There’s no arguing that a grocery delivery service would make shopping for groceries much less of a chore. And with the service that Walmart is testing out, you’d be able to get your full list of items delivered right to your fridge—even when you’re not at home.
The company announced that they’re testing this delivery service in the Silicon Valley to a small group of August Home users.
August Home is a company that creates smart locks that allow for a keyless entry into your home. Through the app that comes along with the service, you’ll be notified if your door’s left unlocked and have the chance to lock it through the app. It’s like home security on-the-go.
And Walmart’s delivery service takes the convenience of this home system to the next level.
How Does It Work?
OK, so here’s how it works: You place your order for the groceries you need online through Walmart.com. A driver with the service Deliv will drive your items to your home (Deliv is a delivery service Sam’s Club started testing in Miami last year). You’ll get a notification on your phone when the driver arrives.
If no one is home, the driver will use a one-time code given to access your August Home lock and will let himself/herself into your home and put your groceries away. If you have the August Home cameras installed in your house, you can watch this happen live though the August Home app.
When the driver leaves, you’ll get a notification that the door is locked.
How Will This Work On A Larger Scale?
According to the announcement from Walmart, this is just the beginning for their in-home delivery service. But, they don’t have solid answers to how exactly this will work for those who don’t have smart home locks. Here’s what they said in a statement:
And we want to do more in the future by delivering groceries and other orders in whatever location works best for our customers – inside the house for some and in the fridge/freezer in the garage for others. The possibilities are endless, and we look forward to exploring how we can further serve our customers’ needs.
So, they are willing to take customer feedback, which is important.
Of course, Walmart already offers a delivery service for when you are home. Plus, they also offer free curbside pickup at their stores, which means you can order your groceries online but never step foot in the store—just drive up and load them into your car. They’re also testing some other pretty quirky concepts, such as a massive vending-machine-style pickup building in some locations.
What Are The Reactions?
But, based on the reactions online, more people seem to be into the idea of getting their groceries all on their own.
Twitter user CeeJayMac850 has an excellent point about pets.

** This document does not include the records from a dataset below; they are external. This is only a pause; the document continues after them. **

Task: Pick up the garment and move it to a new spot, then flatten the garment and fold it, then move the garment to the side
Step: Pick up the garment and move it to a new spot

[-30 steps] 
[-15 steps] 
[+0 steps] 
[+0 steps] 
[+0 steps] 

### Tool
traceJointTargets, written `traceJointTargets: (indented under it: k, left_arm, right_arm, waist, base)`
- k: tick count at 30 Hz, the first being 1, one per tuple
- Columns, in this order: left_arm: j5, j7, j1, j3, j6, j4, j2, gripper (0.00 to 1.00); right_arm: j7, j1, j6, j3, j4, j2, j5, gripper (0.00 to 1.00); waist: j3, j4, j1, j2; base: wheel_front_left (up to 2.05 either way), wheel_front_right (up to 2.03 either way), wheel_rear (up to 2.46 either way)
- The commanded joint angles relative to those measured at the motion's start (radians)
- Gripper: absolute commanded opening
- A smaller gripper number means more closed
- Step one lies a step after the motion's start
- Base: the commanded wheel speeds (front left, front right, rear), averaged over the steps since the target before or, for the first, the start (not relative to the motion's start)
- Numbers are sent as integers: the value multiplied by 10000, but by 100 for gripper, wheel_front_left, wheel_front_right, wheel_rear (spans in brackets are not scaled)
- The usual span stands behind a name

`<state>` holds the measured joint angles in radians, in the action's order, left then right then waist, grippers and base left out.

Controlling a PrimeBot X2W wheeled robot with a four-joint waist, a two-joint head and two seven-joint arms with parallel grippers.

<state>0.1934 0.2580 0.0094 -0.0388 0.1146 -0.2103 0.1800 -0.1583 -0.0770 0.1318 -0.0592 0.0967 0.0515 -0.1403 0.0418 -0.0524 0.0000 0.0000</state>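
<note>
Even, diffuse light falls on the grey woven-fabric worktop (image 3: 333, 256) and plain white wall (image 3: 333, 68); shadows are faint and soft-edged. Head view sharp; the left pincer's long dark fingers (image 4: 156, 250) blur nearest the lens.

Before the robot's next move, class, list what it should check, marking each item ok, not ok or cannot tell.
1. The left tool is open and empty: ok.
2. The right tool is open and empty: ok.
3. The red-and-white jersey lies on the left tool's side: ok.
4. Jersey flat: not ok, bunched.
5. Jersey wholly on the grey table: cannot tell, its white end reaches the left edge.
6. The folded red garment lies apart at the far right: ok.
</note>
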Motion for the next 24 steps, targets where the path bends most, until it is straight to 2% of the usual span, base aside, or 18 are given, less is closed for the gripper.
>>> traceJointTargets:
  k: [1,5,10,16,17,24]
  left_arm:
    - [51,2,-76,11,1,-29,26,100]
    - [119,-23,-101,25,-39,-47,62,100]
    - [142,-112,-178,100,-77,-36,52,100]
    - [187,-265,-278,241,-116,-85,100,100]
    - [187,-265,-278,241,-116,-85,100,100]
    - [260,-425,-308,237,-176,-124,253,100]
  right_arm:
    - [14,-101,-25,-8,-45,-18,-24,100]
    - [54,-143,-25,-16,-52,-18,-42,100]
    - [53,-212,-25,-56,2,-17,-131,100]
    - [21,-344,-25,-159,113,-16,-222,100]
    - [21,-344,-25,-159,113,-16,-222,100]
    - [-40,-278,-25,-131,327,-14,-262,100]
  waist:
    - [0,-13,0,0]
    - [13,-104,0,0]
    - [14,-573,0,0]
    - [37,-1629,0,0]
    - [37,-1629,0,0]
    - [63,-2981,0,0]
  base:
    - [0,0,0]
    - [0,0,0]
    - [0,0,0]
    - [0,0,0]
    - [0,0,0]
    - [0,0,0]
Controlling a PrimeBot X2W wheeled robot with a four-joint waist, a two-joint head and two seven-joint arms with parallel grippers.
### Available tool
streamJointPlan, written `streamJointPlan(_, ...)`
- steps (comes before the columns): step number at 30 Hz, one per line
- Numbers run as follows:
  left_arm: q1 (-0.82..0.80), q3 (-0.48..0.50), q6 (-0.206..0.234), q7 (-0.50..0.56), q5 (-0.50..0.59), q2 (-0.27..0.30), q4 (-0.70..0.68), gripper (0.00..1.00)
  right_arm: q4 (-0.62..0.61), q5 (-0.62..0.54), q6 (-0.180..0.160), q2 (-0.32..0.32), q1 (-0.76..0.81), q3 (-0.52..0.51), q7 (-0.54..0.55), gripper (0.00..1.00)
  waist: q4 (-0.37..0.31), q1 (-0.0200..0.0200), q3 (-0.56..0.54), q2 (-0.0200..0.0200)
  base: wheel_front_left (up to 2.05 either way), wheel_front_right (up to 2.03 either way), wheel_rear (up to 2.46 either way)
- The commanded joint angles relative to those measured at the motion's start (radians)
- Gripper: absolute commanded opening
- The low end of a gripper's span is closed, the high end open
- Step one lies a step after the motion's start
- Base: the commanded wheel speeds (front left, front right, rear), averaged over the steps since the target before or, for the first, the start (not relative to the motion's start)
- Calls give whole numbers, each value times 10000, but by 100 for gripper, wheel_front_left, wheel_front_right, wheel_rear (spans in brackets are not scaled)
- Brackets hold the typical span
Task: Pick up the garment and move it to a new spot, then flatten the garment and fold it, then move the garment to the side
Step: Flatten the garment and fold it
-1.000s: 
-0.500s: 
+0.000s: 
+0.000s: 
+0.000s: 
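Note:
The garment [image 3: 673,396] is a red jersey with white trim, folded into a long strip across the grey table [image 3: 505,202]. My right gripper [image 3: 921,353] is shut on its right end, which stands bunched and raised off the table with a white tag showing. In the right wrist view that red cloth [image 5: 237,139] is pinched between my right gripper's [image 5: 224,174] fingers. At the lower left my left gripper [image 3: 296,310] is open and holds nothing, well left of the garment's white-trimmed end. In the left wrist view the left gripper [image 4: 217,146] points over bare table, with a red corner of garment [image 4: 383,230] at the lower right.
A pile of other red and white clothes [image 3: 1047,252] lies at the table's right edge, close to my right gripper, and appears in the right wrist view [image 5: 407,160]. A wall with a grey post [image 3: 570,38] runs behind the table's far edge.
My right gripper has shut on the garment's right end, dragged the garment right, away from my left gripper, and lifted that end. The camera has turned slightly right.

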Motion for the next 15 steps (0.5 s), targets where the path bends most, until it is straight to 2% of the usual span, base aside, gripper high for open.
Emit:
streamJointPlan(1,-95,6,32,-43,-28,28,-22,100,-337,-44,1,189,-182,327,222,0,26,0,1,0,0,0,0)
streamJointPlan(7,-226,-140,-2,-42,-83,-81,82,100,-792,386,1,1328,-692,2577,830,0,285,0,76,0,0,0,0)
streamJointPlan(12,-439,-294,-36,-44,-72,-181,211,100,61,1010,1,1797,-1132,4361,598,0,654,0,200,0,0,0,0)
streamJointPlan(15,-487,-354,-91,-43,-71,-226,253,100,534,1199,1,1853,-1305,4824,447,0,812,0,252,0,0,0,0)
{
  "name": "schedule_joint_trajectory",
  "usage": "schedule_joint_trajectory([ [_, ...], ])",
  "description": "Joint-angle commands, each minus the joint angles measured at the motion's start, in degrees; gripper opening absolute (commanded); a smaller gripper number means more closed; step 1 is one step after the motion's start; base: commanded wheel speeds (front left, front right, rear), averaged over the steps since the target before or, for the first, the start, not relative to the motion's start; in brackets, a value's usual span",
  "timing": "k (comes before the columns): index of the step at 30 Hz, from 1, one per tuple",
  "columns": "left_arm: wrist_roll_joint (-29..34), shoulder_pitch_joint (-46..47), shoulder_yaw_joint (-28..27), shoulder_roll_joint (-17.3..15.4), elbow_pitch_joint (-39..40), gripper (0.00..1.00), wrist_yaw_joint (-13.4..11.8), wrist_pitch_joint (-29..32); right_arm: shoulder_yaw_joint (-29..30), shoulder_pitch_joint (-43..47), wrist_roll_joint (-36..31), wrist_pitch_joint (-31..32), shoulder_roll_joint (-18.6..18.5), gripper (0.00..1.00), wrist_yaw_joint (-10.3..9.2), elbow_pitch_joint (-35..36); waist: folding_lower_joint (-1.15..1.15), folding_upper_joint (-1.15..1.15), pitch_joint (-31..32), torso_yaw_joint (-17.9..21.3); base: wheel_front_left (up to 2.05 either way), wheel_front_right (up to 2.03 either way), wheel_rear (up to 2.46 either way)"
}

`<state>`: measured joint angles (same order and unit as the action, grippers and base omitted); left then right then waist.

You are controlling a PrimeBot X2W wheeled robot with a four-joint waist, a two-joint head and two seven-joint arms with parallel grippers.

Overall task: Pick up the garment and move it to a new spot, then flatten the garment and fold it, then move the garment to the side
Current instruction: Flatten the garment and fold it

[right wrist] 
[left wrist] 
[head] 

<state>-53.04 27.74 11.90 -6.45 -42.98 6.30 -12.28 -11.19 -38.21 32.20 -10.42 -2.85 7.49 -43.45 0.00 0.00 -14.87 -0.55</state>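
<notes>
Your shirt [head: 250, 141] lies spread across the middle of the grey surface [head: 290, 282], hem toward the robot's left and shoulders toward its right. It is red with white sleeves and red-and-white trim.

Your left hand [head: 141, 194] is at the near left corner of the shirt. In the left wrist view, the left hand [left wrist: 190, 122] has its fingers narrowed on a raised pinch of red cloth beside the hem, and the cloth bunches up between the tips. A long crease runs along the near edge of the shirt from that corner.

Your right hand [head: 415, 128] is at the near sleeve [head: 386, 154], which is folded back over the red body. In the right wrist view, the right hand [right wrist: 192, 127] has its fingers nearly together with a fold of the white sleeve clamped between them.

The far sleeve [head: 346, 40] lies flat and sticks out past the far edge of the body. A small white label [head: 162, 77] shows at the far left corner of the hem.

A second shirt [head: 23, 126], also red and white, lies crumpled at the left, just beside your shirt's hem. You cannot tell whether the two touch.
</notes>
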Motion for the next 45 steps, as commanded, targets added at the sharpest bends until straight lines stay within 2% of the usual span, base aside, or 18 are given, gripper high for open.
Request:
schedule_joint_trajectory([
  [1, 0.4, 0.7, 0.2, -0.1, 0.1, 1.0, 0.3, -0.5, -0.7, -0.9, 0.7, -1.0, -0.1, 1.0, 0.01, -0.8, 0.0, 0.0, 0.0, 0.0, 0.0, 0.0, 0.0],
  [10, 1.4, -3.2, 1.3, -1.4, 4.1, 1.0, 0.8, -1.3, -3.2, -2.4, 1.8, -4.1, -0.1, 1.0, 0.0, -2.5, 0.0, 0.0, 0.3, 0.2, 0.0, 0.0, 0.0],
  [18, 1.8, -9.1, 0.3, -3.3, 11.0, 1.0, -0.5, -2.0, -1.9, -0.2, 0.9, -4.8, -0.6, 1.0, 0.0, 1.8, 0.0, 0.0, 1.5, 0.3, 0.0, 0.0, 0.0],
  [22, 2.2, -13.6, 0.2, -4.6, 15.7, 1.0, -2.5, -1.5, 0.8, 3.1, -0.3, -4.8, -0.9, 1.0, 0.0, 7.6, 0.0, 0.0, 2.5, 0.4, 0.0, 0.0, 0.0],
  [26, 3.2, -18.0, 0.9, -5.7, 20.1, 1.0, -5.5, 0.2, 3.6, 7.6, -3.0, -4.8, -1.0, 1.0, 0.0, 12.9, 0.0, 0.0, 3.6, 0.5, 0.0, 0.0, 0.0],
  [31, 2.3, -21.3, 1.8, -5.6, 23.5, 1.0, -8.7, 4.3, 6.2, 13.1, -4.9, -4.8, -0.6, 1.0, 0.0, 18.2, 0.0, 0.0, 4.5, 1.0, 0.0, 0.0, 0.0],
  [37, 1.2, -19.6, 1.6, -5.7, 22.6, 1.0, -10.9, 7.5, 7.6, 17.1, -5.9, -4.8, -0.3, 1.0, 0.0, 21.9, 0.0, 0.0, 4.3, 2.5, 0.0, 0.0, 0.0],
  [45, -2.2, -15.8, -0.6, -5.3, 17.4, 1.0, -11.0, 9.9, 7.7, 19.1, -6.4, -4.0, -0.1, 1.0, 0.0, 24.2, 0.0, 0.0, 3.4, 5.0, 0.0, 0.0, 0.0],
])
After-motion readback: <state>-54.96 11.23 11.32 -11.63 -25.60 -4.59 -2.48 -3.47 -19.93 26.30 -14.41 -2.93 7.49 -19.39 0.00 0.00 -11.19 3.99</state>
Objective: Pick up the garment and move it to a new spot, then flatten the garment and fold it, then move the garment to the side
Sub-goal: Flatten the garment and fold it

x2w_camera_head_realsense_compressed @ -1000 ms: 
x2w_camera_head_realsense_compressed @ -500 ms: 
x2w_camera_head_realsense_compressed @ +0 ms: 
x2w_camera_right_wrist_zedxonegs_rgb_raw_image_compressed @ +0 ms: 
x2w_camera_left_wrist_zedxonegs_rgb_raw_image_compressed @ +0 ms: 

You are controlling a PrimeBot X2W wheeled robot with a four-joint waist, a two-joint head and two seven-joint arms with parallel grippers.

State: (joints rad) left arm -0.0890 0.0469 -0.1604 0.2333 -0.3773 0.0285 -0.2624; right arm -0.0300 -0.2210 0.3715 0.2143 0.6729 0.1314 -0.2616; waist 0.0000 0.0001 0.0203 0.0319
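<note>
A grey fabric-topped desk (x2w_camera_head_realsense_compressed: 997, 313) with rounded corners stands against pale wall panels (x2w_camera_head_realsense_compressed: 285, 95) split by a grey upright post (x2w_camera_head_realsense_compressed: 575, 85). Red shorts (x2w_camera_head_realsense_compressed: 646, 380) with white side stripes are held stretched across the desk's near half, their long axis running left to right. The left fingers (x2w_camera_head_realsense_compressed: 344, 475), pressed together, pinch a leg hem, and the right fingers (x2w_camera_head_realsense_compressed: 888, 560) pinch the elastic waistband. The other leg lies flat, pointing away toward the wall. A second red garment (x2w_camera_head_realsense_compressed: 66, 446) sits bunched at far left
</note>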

They might not react so well to strangers in the house.
Yea, no I’m good…not to mention, I’m sure my dogs wouldn’t like that too much either…
— Chuck McCannon (@CeeJayMac850) September 25, 2017
And most people seem to think this is just all-round a bad idea.
what fool would agree to let a stranger in their house unsupervised?
— Jonathan Leigh (@jonathan_leigh) September 25, 2017
Most agree that there are some safety considerations to take into account, too.
Groceries delivered to my front door = super convenient.
Groceries placed in my fridge by a stranger = super creepy.
— Lupe Siddharth (@LupeSiddharth) September 24, 2017
Although, there are some who like this idea—especially if the Walmart delivery service cleans the house while they’re there!
They gotta clean it first lol
— Amy Rodgers (@emmeyc) September 24, 2017
But, on a serious note, there are some who really like the convenience aspect of this service.
No question yes and a big tip if they actually replace my milk bag for me.
— Pete Dalliday (@petedalliday) September 25, 2017
There’s also a great point that this could work well for elderly folks or disabled individuals who can’t make it to the grocery store easily.
The Future of Walmart
Overall, it seems as though it’s a little soon to tell how this will pan out. But, this is just one of the ways Walmart’s looking to keep up with online retailers such as Amazon.
These tests are a natural evolution of what Walmart is all about—an obsession in saving our customers not just money but also time, making our customers’ lives easier in the process. What might seem novel today could be the standard tomorrow. This may not be for everyone—and certainly not right away—but we want to offer customers the opportunity to participate in tests today and help us shape what commerce will look like in the future.
So, even if this delivery service doesn’t seem like the best idea, Walmart certainly seems willing to exploring new options—which could be a great thing for consumers in the long run.